(Given entries begins)
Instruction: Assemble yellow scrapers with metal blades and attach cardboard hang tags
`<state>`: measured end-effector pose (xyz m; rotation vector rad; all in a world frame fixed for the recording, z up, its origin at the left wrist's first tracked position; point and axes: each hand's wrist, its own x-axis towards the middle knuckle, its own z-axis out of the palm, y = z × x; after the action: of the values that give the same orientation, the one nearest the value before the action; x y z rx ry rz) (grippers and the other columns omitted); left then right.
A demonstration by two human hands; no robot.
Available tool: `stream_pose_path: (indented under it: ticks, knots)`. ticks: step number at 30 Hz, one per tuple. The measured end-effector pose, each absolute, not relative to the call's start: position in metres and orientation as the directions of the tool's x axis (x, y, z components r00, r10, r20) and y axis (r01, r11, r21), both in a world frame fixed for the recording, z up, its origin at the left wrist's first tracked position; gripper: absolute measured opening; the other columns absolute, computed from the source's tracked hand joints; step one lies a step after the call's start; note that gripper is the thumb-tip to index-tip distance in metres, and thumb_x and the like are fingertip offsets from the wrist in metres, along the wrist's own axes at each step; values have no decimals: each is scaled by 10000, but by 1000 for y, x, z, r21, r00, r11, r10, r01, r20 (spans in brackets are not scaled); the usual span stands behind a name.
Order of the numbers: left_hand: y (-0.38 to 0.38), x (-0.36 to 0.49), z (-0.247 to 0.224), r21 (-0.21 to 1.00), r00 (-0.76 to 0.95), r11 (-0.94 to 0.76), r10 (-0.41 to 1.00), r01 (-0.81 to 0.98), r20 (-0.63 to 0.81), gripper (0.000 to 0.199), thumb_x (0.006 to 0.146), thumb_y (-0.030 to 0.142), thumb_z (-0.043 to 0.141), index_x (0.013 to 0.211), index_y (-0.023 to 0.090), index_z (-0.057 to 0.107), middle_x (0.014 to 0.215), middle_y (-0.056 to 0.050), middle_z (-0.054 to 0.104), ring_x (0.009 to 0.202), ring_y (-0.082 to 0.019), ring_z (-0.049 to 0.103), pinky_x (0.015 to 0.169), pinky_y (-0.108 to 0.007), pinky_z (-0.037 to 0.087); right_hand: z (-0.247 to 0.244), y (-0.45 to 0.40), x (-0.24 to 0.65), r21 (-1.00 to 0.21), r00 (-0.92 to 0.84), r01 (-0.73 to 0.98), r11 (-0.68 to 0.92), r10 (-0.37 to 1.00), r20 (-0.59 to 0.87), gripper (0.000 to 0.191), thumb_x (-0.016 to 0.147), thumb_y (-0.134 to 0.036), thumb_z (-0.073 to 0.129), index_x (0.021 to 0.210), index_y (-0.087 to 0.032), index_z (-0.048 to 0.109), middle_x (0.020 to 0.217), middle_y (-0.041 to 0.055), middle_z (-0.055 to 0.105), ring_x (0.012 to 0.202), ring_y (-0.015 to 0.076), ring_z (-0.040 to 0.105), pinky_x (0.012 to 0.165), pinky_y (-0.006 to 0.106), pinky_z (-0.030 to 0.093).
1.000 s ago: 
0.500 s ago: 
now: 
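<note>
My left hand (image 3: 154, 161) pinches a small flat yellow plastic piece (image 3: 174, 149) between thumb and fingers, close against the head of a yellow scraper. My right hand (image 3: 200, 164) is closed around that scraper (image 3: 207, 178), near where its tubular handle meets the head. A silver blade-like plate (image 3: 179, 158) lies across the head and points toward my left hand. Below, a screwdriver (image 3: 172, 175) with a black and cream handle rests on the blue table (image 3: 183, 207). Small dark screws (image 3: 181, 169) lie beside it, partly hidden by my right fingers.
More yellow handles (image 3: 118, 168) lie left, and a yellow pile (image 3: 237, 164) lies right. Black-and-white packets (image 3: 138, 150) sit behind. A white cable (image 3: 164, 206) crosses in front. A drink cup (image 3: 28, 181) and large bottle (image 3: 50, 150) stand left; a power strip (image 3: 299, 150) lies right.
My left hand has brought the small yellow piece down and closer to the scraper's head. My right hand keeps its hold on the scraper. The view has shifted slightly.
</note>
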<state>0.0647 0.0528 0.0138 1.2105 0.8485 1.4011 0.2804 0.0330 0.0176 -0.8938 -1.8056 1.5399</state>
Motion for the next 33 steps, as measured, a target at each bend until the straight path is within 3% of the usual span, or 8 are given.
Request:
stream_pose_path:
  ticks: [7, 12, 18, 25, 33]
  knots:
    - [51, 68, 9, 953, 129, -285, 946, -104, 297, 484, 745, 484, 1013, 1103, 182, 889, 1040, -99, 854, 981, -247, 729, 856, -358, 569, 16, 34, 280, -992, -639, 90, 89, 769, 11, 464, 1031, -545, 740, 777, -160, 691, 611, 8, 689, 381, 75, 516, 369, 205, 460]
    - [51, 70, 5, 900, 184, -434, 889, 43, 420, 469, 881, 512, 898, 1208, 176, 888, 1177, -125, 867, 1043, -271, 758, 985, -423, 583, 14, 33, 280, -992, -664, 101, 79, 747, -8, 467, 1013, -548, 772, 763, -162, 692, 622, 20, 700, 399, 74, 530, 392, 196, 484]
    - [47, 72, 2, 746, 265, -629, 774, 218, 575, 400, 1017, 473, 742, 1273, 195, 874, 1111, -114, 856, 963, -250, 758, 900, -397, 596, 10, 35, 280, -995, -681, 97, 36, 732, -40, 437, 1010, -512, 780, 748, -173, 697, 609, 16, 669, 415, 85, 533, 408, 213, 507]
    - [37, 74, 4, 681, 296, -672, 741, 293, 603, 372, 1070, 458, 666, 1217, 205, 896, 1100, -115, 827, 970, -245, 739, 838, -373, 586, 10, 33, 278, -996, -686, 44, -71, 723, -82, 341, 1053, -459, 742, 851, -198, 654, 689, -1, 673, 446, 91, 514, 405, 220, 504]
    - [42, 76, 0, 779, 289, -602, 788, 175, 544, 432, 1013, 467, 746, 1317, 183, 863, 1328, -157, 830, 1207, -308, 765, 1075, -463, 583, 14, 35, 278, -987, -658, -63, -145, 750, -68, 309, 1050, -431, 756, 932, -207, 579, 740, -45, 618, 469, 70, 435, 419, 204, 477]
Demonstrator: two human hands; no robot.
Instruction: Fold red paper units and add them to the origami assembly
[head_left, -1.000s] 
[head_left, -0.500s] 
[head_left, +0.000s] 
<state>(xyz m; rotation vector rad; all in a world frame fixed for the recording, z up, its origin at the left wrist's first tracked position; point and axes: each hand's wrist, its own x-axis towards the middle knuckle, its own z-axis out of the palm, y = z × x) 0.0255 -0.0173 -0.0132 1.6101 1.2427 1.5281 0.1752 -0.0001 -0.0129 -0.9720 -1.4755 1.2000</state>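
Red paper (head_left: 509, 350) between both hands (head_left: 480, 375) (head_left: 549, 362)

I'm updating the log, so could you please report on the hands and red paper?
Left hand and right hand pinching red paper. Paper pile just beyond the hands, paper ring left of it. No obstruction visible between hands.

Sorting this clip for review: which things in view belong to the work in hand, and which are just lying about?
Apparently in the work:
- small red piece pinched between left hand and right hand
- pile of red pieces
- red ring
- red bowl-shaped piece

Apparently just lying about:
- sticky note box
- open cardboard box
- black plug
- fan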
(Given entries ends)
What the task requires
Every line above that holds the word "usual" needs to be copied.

The completed task
Available tool: `stream_pose_path: (indented under it: ticks, knots)`. ticks: step number at 30 Hz, one per tuple. The measured end-effector pose, each absolute, not relative to the call's start: position in metres and orientation as the directions of the tool's x axis (x, y, z components r00, r10, r20) and y axis (r01, r11, r21), both in a world frame fixed for the recording, z up, its origin at the left wrist's first tracked position; gripper: absolute measured opening; the other columns absolute, computed from the source's tracked hand joints; step one lies a step after the call's start; note that gripper is the thumb-tip to index-tip distance in metres, and thumb_x and the like are fingertip offsets from the wrist in metres, along the wrist's own axes at each step; values have no decimals: each is scaled by 10000, but by 1000 for y, x, z, r21, r00, r11, r10, r01, r20 (spans in brackets are not scaled); the usual span stands behind a name.
Motion for the next 33 steps, as measured, a target at each bend until the straight path is within 3% of the usual span, or 8 are given.

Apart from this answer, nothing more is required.